Теперь все широкоплечее тело медленно развернулось ему навстречу, и близнец залпом проглотил свой голос. Теперь уже в каждого близнеца было направлено по пальцу, а на запястьях незнакомца, словно палочка заклинателя, балансировала трость. Лицо над руками было длинным, широким, белым и совершенно неестественным – вытянутое вареное яйцо с крошечными глазками и расплющенным сломанным носом. Оно казалось незаконченным и податливым, словно близорукий скульптор умыл руки на полпути. Близнецы встречали и убивали самых разных мужчин и женщин, но никогда им не попадалось такое видение, никогда они не стояли в присутствии столь неукротимой неправильности.
Голосом, подобным бумажному порезу, клирик прошипел: «Разделенный! Ты умер!» Он с великой церемонией извлек из трости клинок на манер коммивояжера, демонстрирующего бесценный антиквариат. Когда он задержал лезвие на уровне глаз, в его полированном блеске отразилось все помещение. Слова, выгравированные по всей длине, переливались в свете у всех на виду.
Было невозможно сказать, сколько времени прошло со слов священника: может, доля секунды, а может, и целый день. Близнец с сережкой вздрогнул, выйдя из ступора, оценил протяженность клинка и извлек из-под куртки искривленный кинжал. С траекторией, что наверняка покалечит незнакомца прежде, чем тот обратит лезвие в оборонительную или атакующую позицию, он напал, не сводя глаз с одного из сияющих слов: «ИСТИНА». Изо всех сил он бросился на клинок, а тот со щелчком вырвался из другого конца деревянной трости и вздернулся – расчеркнув его надвигающееся горло.
Смертельно раненный близнец выронил нож, хватаясь за шею в безнадежной попытке задушить кровоток. Брат кинулся ему на выручку, одной рукой держа пистолет, другой – безнадежно витая над рваной раной, не зная, сражаться или спасать. Конфликт разрешил сверкающий кончик расписного меча, который пронзил его глаз и достал до задворок разума – близнец уловил проблески текста, когда слова пронеслись мимо замешательства его второго ока.
В детстве оба близнеца получили формальное образование. В ранние годы им преподал элементарные азы грамматики местный приходской священник. Позже они два года посещали близлежащую семинарию, где их навыки чтения и письма многократно развились.
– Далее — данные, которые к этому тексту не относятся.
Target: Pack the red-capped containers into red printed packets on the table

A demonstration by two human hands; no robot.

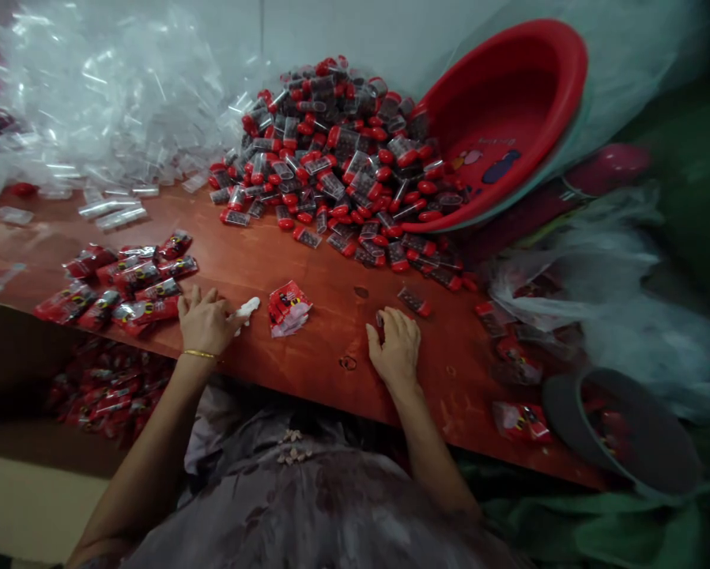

Они не выползли из канавы, как большинство из их братии, но вышли из респектабельной семьи зернопродавцов; городок, где они родились, жил в умеренном достатке. Но в нежном возрасте двенадцати лет они свернули с праведной стези науки и сутаны и своевольно покатились по кривой и горькой дорожке, которая привела их сюда, где теперь они плясали в собственной крови.
Незнакомец приблизился лицом к трепыхающемуся человеку и прошипел: «Писание меча гласит: „ПУТЬ“! – он сильнее надавил на лезвие, загоняя слова глубже, – „ИСТИНА“! – наконечник царапнул и уперся в затылочную кость, – „И ЖИЗНЬ“!» – на этом он прибавил вторую руку, пробив сталью череп, надев трясущуюся голову на середину клинка. Священник провернул его – слова с хрустом исчезли – и выдернул из судорожной куклы одним ловким и плавным взмахом. На мгновение замерев в резиновом равновесии, жертва недолго казалась детской игрушкой или танцующей мартышкой. Не отпуская умирающего человека, священник протер кощунственный клинок о лацкан подергивающейся куртки жертвы, прежде чем выпустить ее на дымящийся пол.